Chambers, 399 U.S. at 52 n. 10, 90 S.Ct. at 1981 n. 10, 26 L.Ed.2d at 429 n. 10.
. Katz v. United States, 389 U.S. at 357, 88 S.Ct. at 514, 19 L.Ed.2d at 585; Stoner v. California, 376 U.S. 483, 486, 84 S.Ct. 889, 891, 11 L.Ed.2d 856, 859 (1964); Jones v. United States, 357 U.S. 493, 499, 78 S.Ct. 1253, 1257, 2 L.Ed.2d 1514, 1519 (1958); Niro v. United States, 388 F.2d 535, 540 (1st Cir.1968); State v. Dunlap, 395 A.2d 821, 824-25 (Me.1978); cf. Colorado v. Bannister, 449 U.S. 1, 2-4, 101 S.Ct. 42, 42-44, 66 L.Ed.2d 1, 3-4 (1980) (per curiam).
. United States v. Jeffers, 342 U.S. 48, 52, 72 S.Ct. 93, 95, 96 L.Ed. 59, 64 (1951); Johnson v. United States, 333 U.S. 10, 14-15, 68 S.Ct. 367, 369, 92 L.Ed. 436, 440-41 (1948); see State v. Walker, 341 A.2d 700, 703 (Me.1975); cf State v. Cress, 344 A.2d 57, 64 (Me.1975); State v. Stone, 294 A.2d 683, 689 (Me.), application for bail denied, 409 U.S. 908, 93 S.Ct. 212, 34 L.Ed.2d 169 (1972); State v. Chapman, 250 A.2d 203, 208-10 (Me.1969).
. The “inventory search” exception to the warrant requirement cannot save this search. South Dakota v. Opperman, 428 U.S. 364, 376, 96 S.Ct. 3092, 3100, 49 L.Ed.2d 1000, 1009 (1976), carefully and explicitly limits the “inventory search” exception to the warrant requirement to circumstances involving non-pre-textual, standard inventories, conducted solely to secure the contents of the vehicle inventoried against loss or harm. The Court specifically notes in its opinion that “there is no suggestion whatever that this standard procedure, essentially like that followed throughout *806the country, was a pretext concealing an investigatory police motive.” Opperman, 428 U.S. at 376, 96 S.Ct. at 3100, 49 L.Ed.2d at 1009 (emphasis added).
In Opperman, the police had absolutely no reason to expect the car in question would contain any contraband, much less any probable cause to so believe. It was impounded and removed from its street location solely because it was illegally parked overnight. It was the absence of any investigatory “police motive” which there made possible the conclusion that the inventory was non-pretextual. It is impossible to find any United States Supreme Court case upholding a search of a motor vehicle as valid strictly on the basis of the inventory search exception in which, simultaneously with the alleged inventory search, the police officers possessed probable cause to believe that contraband or evidence of crime was to be found within the vehicle.

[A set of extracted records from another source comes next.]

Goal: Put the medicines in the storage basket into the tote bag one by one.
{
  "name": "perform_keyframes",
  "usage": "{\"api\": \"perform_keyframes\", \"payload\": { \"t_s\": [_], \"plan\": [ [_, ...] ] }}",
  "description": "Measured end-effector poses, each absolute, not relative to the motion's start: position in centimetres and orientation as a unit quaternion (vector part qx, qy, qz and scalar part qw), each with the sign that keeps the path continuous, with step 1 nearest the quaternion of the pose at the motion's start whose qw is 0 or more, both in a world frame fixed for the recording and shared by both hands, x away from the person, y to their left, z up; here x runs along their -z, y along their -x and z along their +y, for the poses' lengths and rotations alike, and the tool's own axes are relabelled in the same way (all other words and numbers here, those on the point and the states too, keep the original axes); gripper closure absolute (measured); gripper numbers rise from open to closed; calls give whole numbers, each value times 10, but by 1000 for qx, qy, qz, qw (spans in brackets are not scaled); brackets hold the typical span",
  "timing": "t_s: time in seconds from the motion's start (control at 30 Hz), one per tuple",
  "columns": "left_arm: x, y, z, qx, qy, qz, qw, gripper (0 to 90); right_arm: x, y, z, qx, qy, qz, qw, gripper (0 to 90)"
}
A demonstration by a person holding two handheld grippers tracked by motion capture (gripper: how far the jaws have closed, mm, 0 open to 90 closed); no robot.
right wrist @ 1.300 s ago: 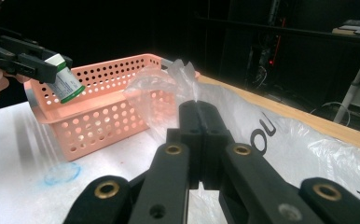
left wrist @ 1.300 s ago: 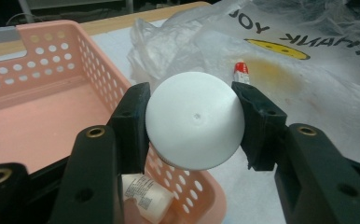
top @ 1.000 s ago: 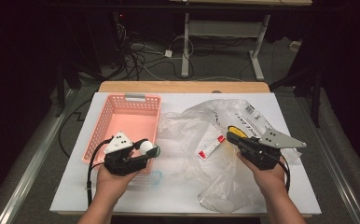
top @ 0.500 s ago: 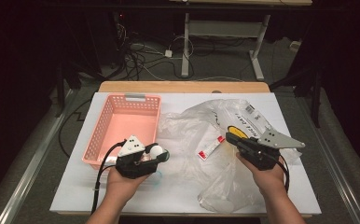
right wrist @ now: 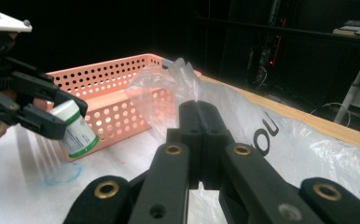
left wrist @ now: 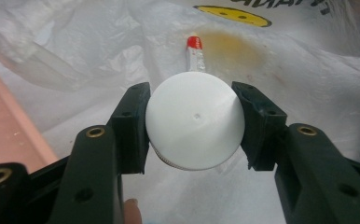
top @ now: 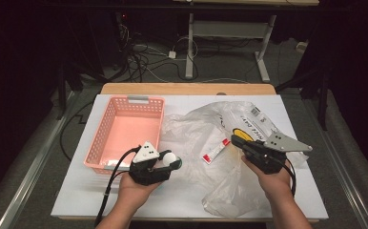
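Observation:
My left gripper is shut on a small white bottle with a green-edged label, held just off the front right corner of the pink basket. Its jaws clamp the bottle's white cap from both sides. The right gripper view shows that bottle tilted above the white table. My right gripper is shut, its tips pinching a fold of the clear plastic bag. A red and white tube lies inside the bag between the two grippers.
The basket stands at the left of the white table sheet. The crumpled bag, with a yellow smiley print, covers the table's right half. A faint blue ring marks the sheet. Cables and desk legs lie on the floor beyond.
My left gripper has carried the bottle right from the basket's front edge toward the bag. The right gripper has stayed where it was, shut on the bag.

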State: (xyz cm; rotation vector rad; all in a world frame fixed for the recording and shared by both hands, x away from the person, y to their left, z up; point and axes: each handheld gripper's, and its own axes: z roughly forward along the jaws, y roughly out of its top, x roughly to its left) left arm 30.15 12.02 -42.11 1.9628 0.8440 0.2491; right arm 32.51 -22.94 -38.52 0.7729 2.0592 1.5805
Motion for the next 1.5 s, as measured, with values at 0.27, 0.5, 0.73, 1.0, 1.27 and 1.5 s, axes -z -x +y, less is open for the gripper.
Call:
{"api": "perform_keyframes", "payload": {
  "t_s": [0.27, 0.5, 0.73, 1.0, 1.27, 1.5],
  "plan": [
    [424, -304, 104, -93, -817, 328, 465, 486, 384, -325, -233, -573, -282, 739, 216, 900],
    [427, -310, 94, -90, -818, 333, 461, 486, 386, -325, -230, -571, -279, 742, 212, 900],
    [425, -319, 67, -95, -813, 326, 473, 486, 384, -325, -232, -578, -277, 739, 208, 900],
    [432, -335, 30, -102, -822, 309, 468, 486, 381, -324, -234, -582, -278, 736, 208, 900],
    [444, -351, 5, -92, -820, 309, 473, 487, 381, -325, -237, -582, -282, 734, 211, 900],
    [452, -360, -9, -81, -823, 309, 471, 486, 381, -325, -236, -582, -280, 733, 213, 900]
  ]
}}
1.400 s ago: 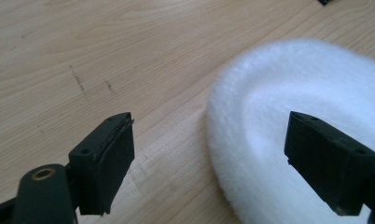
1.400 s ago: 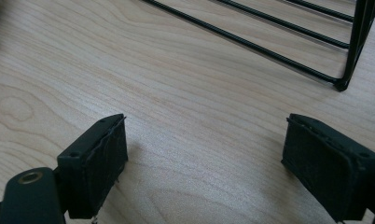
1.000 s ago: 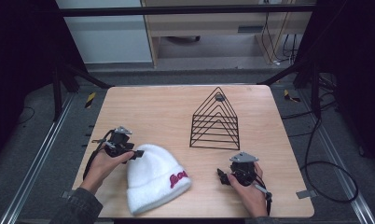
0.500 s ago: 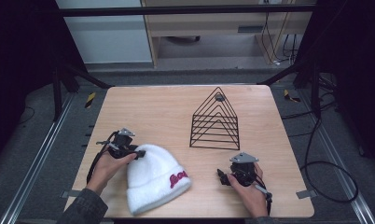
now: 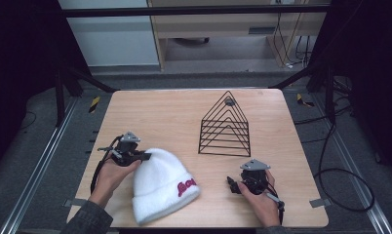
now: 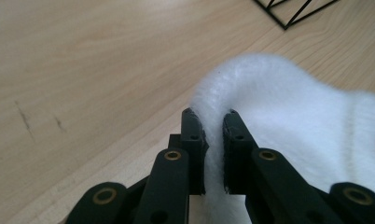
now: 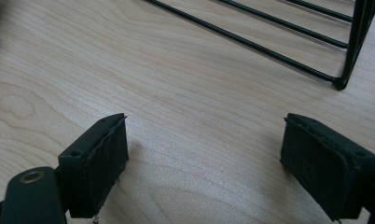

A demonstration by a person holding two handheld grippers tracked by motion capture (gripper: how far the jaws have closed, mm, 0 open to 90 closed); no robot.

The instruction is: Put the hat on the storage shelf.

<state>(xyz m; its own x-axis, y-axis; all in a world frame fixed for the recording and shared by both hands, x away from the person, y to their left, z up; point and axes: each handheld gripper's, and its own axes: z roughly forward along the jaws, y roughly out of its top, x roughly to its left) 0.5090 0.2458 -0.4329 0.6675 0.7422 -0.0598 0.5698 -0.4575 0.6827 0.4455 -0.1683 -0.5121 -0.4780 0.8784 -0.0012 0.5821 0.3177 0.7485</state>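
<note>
Left gripper: jaws drawn in narrow, clamped on a fold of the white knit hat; the fabric bulges up between and above the tips
Left gripper from above: at the hat's upper left edge, held by the person's left hand, near the table's left side
Right gripper: jaws spread wide, nothing between them, bare wood under the gap; the jaws sit low over the table, contact with it cannot be told
Right gripper from above: held by the right hand near the front right of the table, pointing left toward the hat but apart from it
Hat: lies flat at the front of the wooden table, between the two grippers; rounded crown toward the left gripper, cuff with red lettering toward the front right
Wire rack: black, triangle-shaped, standing upright right of centre, behind the right gripper and well apart from the hat; its lower bars and a corner foot show just ahead of the right jaws
Table between hat and rack: bare wood
Surroundings: dark floor with cables to the right of the table, metal rails along both sides, pale cabinets behind
</note>
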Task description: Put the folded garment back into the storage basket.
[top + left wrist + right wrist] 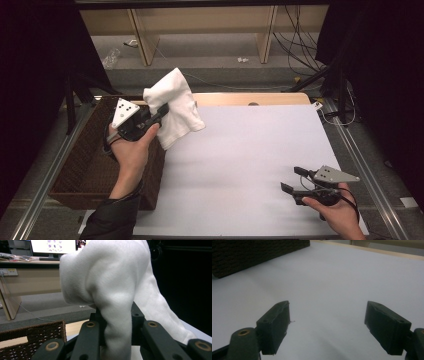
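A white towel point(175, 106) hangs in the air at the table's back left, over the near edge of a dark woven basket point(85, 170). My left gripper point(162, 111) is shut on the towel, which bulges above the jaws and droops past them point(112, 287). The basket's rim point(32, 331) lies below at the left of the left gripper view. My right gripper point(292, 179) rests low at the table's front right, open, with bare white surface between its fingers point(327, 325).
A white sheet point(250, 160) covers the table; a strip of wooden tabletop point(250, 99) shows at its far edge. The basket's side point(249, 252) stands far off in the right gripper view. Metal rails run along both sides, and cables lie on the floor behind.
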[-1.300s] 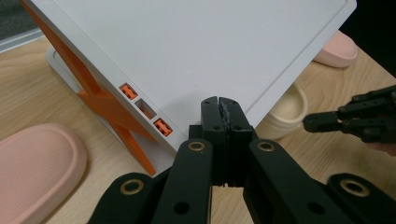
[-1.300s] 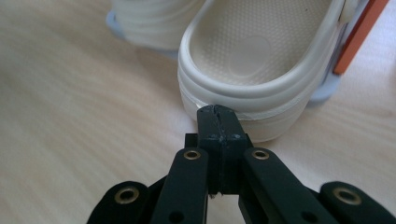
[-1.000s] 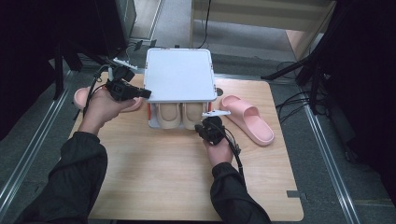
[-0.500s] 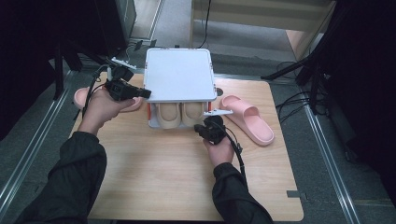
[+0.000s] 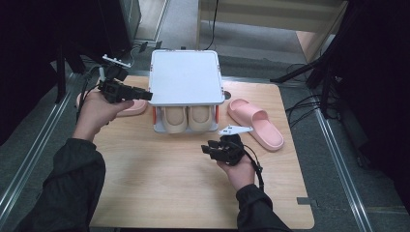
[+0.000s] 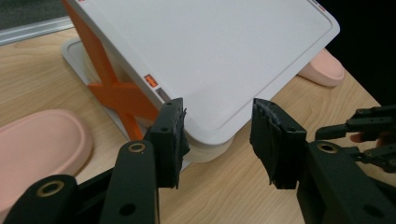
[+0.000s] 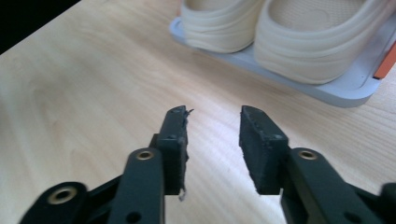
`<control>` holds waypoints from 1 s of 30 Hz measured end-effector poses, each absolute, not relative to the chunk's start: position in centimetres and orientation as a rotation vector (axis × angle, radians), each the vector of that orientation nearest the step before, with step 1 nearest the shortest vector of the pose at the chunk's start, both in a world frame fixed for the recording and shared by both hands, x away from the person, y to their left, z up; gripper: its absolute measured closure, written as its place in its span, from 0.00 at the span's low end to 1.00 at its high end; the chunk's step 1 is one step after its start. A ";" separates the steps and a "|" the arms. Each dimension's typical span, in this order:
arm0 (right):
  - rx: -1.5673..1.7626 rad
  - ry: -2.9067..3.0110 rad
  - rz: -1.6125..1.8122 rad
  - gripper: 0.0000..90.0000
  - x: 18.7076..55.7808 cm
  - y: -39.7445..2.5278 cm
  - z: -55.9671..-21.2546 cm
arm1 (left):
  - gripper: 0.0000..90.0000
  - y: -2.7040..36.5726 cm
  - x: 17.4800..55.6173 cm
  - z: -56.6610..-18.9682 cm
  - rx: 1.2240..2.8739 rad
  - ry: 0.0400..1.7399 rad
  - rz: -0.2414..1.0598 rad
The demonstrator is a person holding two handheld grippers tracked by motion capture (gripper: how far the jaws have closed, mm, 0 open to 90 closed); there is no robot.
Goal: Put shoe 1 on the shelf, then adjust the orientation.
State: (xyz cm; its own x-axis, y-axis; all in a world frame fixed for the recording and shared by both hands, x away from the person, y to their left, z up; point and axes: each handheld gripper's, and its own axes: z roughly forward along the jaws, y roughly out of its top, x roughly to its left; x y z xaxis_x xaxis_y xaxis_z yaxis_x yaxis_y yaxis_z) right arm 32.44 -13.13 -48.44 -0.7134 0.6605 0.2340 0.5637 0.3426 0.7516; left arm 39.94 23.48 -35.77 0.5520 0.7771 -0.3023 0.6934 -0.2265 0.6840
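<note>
Now, left gripper [image 5: 145,95]: jaws spread with nothing between them, held off the table at the left front corner of the shoe rack.
Shoe rack [image 5: 184,77]: white two-tier stand with orange cross-braces; in the left gripper view its top shelf [image 6: 224,60] lies straight ahead of the jaws, the near corner just beyond their tips.
Right gripper [image 5: 209,149]: jaws parted and empty, low over the wooden table [image 5: 159,179], pointing left, just in front of the rack.
Beige slippers [image 5: 187,118]: a pair on the rack's lower tray; in the right gripper view they sit ahead and to the right of the jaws [image 7: 289,37].
Pink slipper, left [image 5: 128,108]: flat on the table beneath the left gripper and beside the rack, partly hidden by the hand.
Pink slipper, right [image 5: 256,123]: on the table past the right gripper, near the rack's right side.
In the way: the top shelf overhangs the beige pair, covering all but their heels from above.
</note>
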 end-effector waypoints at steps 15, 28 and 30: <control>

In the present case, the suppression justice found the inventory search pretextual because it was “clearly designed to locate the two ounces of cocaine which the agents had probable cause to believe was inside the van.” Any claim of an inventory search at a time when those doing the searching have probable cause for the search on independent bases, but have not obtained a warrant, must be viewed as extremely suspect if not presumptively pretex-tual. Further, the evidence before the suppression justice clearly supported his finding of pretext and that finding should not be cavalierly overridden. We may overturn the factual predicates of that conclusion only if we find “clear error.” State v. Rand, 430 A.2d 808, 821 (Me.1981); State v. Dunlap, 395 A.2d 821, 824 (Me.1978). The record here before the suppression justice will not support such a finding. See Harmon v. Emerson, 425 A.2d 978, 982 (Me.1981).